### [THE PROBLEM]
Beginning with the line below that contains "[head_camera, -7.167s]" and ending with the line that contains "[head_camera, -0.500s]", retype every line exactly. Pictures are not copied.

### [DATA PROVIDED]
Content starts
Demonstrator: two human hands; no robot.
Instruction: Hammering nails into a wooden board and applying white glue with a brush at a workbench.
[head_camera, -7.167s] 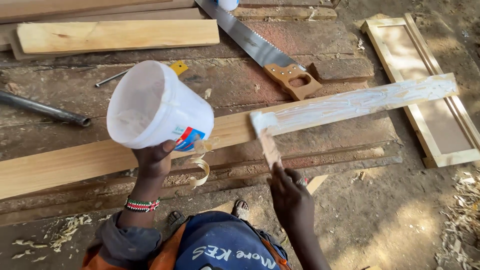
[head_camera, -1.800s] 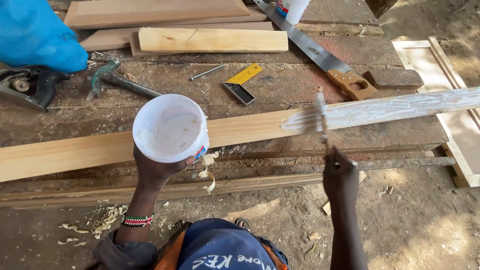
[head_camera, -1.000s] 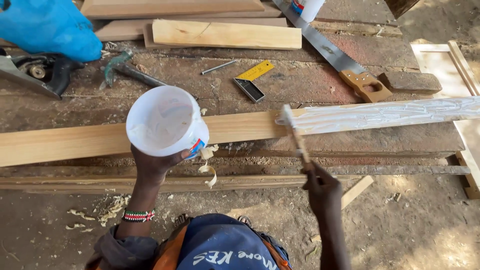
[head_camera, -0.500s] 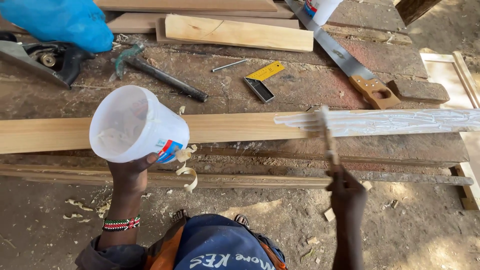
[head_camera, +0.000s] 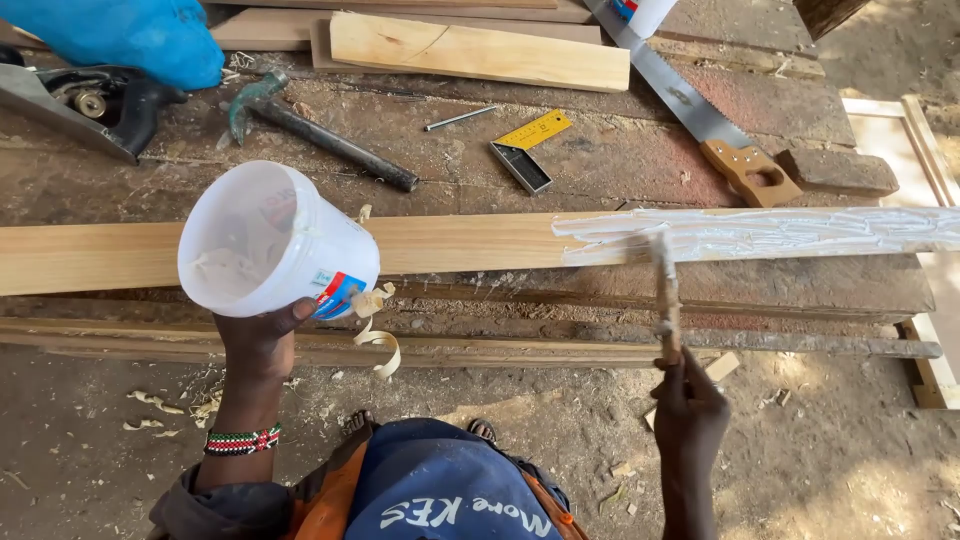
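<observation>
My left hand (head_camera: 262, 342) grips a white plastic tub (head_camera: 265, 240) tilted toward me, with pale glue inside and a wood shaving stuck to its side. My right hand (head_camera: 688, 418) holds a thin wooden stick (head_camera: 665, 290) upright; its glue-coated tip touches a long pale plank (head_camera: 450, 243) lying across the rough bench. The right half of the plank is smeared with white glue (head_camera: 760, 232), the left half is bare wood.
On the bench (head_camera: 620, 160) lie a hand saw (head_camera: 700, 115), a yellow try square (head_camera: 527, 148), a nail (head_camera: 459, 119), a hammer (head_camera: 310, 135), a hand plane (head_camera: 85, 105), a blue bag (head_camera: 120, 35) and short boards (head_camera: 475, 50). A wooden frame (head_camera: 925, 160) lies at right on dirt.
The tub has tilted and moved left, then come back toward the plank. My right hand keeps working the stick back and forth over the glued end of the plank.
</observation>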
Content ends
### [ANSWER FOR THIS EXERCISE]
[head_camera, -7.167s] 
[head_camera, -1.800s] 
[head_camera, -1.000s] 
[head_camera, -0.500s] 

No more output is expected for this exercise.